### What needs to be done
The lines to reproduce run from the first one below to the line containing "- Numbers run", both included. Reproduce them exactly and nothing else.

▶

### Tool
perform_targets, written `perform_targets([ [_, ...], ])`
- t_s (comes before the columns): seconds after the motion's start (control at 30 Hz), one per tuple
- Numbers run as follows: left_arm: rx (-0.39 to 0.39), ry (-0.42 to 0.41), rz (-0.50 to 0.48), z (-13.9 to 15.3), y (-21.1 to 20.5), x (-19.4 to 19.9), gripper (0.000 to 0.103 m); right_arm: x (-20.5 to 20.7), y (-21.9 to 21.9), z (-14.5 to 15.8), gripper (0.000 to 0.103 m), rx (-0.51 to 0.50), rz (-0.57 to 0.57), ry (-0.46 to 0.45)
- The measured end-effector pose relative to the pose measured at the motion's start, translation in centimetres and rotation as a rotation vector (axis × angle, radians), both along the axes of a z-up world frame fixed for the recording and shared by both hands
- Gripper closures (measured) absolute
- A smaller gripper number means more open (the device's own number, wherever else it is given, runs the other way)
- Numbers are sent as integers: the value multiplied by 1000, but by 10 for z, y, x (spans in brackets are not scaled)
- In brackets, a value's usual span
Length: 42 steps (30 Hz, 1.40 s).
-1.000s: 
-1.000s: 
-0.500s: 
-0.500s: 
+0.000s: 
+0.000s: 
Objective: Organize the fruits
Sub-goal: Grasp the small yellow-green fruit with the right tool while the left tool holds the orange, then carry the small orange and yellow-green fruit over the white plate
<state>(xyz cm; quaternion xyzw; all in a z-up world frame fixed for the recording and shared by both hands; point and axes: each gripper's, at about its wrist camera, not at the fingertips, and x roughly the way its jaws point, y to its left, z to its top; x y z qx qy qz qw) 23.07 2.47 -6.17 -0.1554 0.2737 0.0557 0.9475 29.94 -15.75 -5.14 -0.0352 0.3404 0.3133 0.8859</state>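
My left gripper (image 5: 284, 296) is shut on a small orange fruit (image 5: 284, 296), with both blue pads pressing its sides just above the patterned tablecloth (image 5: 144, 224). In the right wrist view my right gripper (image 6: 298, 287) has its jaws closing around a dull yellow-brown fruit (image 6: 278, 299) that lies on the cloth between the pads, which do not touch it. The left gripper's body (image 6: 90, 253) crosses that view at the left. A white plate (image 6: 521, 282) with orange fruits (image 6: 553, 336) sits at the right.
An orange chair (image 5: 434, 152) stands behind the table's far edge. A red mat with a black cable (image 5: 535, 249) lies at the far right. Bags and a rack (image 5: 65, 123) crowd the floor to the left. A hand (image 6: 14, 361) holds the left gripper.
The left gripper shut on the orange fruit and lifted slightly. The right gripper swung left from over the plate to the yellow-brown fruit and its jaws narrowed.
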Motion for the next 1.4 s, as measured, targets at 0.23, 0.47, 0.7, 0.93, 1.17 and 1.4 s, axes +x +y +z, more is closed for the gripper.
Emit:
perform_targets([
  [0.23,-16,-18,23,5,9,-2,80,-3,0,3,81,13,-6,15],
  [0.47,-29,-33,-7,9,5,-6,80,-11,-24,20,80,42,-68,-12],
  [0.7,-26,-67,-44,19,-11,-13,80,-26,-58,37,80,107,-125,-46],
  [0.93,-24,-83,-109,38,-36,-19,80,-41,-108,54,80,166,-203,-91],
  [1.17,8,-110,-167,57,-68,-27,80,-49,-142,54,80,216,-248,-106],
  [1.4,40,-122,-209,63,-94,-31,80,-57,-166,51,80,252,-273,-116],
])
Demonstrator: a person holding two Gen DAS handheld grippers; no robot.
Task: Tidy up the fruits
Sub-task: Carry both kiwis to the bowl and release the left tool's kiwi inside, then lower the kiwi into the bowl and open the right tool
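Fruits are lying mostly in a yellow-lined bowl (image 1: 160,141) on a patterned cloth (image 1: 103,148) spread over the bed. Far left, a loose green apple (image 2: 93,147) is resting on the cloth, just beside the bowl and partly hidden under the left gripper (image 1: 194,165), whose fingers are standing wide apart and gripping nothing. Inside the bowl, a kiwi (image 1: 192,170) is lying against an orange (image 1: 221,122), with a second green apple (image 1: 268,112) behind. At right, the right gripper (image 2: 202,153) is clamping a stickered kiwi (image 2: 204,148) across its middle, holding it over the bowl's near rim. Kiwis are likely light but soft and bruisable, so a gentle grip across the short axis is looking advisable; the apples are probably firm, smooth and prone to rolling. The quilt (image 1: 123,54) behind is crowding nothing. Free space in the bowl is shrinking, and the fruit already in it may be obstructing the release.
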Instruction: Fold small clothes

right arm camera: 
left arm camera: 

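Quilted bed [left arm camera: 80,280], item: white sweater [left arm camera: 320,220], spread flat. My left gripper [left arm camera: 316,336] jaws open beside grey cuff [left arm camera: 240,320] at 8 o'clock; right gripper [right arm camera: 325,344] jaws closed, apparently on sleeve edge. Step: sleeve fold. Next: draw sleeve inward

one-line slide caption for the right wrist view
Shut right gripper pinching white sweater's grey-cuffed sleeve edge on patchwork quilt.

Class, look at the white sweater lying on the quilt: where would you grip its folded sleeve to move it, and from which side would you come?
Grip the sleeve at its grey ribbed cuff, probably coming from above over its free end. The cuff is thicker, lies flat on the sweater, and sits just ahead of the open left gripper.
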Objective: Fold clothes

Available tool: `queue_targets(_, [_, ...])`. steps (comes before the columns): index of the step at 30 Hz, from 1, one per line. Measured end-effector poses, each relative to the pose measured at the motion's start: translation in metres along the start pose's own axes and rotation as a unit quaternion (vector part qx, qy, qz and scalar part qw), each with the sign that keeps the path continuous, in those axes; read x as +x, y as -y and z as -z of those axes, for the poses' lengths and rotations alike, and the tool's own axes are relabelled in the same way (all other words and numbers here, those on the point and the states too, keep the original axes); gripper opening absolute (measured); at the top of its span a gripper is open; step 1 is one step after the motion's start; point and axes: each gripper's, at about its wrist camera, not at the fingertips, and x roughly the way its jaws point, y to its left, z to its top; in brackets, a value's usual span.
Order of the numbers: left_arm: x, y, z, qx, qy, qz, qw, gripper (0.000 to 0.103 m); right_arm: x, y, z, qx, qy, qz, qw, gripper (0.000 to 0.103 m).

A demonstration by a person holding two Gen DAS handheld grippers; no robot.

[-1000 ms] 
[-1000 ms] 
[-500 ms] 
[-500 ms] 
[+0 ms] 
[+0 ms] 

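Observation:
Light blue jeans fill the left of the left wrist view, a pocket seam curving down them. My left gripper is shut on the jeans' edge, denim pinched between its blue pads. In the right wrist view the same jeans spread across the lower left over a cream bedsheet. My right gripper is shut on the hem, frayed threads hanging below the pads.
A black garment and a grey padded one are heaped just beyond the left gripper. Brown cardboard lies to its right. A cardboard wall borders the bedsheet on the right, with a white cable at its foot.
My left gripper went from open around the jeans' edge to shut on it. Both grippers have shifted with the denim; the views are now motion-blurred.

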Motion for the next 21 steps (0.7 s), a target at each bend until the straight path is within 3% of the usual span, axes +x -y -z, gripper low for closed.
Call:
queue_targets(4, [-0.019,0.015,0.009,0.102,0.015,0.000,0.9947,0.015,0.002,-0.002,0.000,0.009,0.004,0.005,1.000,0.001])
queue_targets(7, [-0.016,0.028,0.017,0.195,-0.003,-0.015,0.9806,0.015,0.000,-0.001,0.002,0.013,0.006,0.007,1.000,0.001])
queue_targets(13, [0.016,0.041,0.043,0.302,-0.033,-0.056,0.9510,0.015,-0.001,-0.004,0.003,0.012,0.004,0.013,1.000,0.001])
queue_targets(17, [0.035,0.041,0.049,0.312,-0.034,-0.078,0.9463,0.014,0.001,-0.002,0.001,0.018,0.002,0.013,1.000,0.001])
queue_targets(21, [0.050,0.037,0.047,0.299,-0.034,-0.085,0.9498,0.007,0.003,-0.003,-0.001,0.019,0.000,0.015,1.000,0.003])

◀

### Final answer
### Tool
perform_targets, written `perform_targets([ [_, ...], ])`
- t_s (comes before the columns): seconds after the motion's start (control at 30 Hz), one per tuple
- Numbers run as follows: left_arm: rx (-0.39 to 0.39), ry (-0.42 to 0.41), rz (-0.50 to 0.48), z (-13.9 to 15.3), y (-21.1 to 20.5), x (-19.4 to 19.9), gripper (0.000 to 0.103 m); right_arm: x (-20.5 to 20.7), y (-21.9 to 21.9), z (-14.5 to 15.8), gripper (0.000 to 0.103 m), rx (-0.51 to 0.50), rz (-0.57 to 0.57), ry (-0.46 to 0.45)

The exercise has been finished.